These organizations are particularly helpful if you experience a break-in or any kind of security incident at your site. They are also sources of useful general information about Internet security and incident response.
| http://www.cert.org/ |
| ftp://info.cert.org/pub/cert_faq |
From the Computer Emergency Response Team Coordination Center's (CERT-CC) Frequently Asked Questions (FAQ) document:
The CERT Coordination Center is the organization that grew from the computer emergency response team formed by the Defense Advanced Research Projects Agency (DARPA) in November 1988 in response to the needs exhibited during the Internet worm incident. The CERT-CC charter is to work with the Internet community to facilitate its response to computer security events involving Internet hosts; to take proactive steps to raise the community's awareness of computer security issues; and to conduct research targeted at improving the security of existing systems.
CERT-CC products and services include 24-hour technical assistance for responding to computer security incidents, product vulnerability assistance, technical documents, and seminars. In addition, the team maintains a number of mailing lists (including one for CERT-CC advisories) and provides an anonymous FTP server: info.cert.org, where security-related documents, past CERT-CC advisories, and tools are archived.
The CERT-CC FAQ, and other information about CERT-CC are available from info.cert.org via anonymous FTP.
You can contact CERT-CC:
By telephone: +1 412 268-7090 (24 hours a day, seven days a week)
By email: cert@cert.org
| http://www.first.org |
From the FIRST web page:
This coalition, the Forum of Incident Response and Security Teams (FIRST), brings together a variety of computer security incident response teams from government, commercial, and academic organizations. FIRST aims to foster cooperation and coordination in incident prevention, to prompt rapid reaction to incidents, and to promote information sharing among members and the community at large. Currently FIRST has nearly 70 members.
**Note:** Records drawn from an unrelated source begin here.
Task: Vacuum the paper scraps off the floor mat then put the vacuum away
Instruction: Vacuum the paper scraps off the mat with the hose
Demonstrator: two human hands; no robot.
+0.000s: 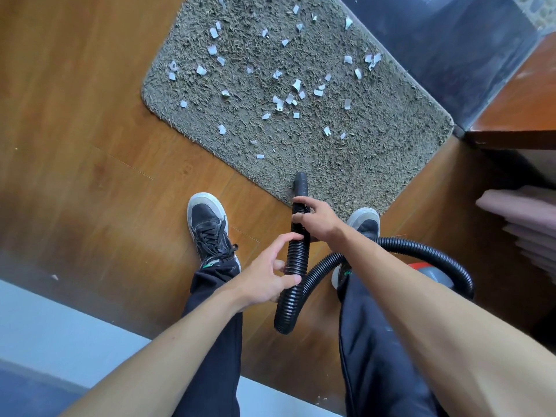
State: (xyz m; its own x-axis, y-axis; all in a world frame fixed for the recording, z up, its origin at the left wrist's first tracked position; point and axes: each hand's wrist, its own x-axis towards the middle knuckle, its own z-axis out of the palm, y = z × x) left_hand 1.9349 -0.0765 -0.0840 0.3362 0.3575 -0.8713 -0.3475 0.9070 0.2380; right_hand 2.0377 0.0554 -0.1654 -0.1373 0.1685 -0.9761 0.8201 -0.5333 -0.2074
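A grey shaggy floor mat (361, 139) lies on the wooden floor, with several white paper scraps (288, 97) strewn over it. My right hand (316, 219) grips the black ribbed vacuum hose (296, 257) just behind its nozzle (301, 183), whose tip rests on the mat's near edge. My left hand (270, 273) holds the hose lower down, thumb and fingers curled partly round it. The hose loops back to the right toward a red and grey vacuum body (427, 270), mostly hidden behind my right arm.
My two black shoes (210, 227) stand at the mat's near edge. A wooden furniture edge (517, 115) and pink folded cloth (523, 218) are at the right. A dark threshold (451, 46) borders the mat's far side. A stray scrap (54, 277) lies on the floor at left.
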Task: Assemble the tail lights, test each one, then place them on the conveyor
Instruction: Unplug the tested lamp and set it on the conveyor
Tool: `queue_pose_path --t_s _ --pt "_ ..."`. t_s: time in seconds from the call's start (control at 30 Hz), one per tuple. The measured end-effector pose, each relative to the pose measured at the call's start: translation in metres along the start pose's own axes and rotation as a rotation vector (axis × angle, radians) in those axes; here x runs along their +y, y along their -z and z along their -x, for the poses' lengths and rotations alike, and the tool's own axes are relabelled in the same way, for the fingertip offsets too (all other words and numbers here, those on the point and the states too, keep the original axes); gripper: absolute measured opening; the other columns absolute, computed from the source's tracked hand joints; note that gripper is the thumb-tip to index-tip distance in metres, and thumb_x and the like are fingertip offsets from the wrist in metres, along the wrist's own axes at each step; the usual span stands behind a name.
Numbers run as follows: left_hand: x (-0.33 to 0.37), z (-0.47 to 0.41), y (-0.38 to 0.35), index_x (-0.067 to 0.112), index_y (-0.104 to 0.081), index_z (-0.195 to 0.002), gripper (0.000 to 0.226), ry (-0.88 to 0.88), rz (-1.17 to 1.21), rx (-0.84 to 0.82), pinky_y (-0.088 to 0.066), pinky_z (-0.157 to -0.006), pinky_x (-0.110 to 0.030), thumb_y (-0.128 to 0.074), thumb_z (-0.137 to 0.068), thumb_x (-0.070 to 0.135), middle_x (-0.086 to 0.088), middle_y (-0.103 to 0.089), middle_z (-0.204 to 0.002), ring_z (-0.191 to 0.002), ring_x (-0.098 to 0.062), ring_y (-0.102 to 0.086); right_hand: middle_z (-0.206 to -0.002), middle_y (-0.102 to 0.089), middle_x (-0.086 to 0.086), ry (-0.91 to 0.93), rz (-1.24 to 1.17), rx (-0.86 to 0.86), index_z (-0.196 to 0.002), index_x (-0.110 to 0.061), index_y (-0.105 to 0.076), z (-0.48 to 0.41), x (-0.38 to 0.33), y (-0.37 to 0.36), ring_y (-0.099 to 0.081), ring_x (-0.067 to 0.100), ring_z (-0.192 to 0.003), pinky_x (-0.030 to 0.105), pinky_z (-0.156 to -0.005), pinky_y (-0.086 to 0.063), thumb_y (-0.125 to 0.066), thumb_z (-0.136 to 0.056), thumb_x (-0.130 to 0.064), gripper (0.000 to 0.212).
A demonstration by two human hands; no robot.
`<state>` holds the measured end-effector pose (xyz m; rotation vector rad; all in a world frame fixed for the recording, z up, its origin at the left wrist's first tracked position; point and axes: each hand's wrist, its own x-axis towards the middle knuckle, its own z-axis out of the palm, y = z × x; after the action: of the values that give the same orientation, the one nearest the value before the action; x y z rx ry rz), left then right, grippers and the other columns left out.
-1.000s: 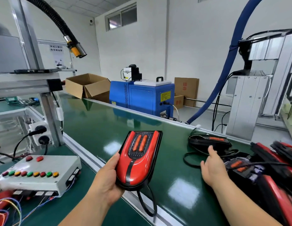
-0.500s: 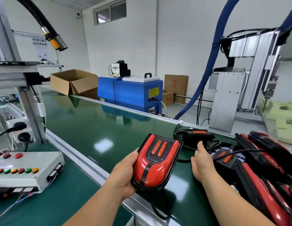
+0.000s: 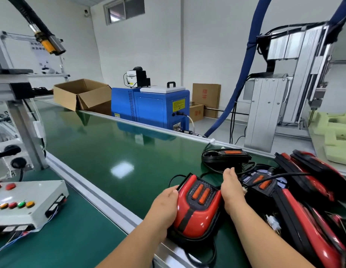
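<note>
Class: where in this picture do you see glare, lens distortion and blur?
Head view: white glare patch on the conveyor belt; wide-angle lens tilts the metal post; the pile of tail lights at right is smeared; the tail light in the left hand is sharp.

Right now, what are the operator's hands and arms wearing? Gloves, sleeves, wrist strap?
Nothing visible. The left hand and right hand have no gloves, watch or wrist strap. The left forearm and right forearm are uncovered to the frame edge; no sleeve shows.
</note>
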<state>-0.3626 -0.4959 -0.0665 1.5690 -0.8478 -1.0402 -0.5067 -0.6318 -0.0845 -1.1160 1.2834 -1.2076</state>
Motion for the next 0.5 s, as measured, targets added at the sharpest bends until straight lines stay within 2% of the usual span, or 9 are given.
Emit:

If you're not sure if you are served by an incident response team, contact FIRST; they can probably tell you. You can contact FIRST:
By telephone: +1 301-975-3359
By fax: +1 301 948-0279
By email: first-sec@first.org
| http://csrc.ncsl.nist.gov/ |
From the U.S. National Institute of Standards and Technology CSRC web page:
You are currently accessing the NIST Computer Security Resource Clearinghouse. The Clearinghouse is a National Performance Review (NPR) action. The Clearinghouse project at NIST is on-going; its goals are to
Unify computer security-related information
Ensure the information is complete and accurate
Make the information easily searchable and convenient to obtain
Keep the information current
Make the Clearinghouse self-documenting; a model for how to do it
The main focus is on crisis response information; information on computer security-related threats, vulnerabilities, and solutions. At the same time, the Clearinghouse strives to be a general index to computer security information on a broad variety of subjects, including general risks, privacy, legal issues, viruses, assurance, policy, and training.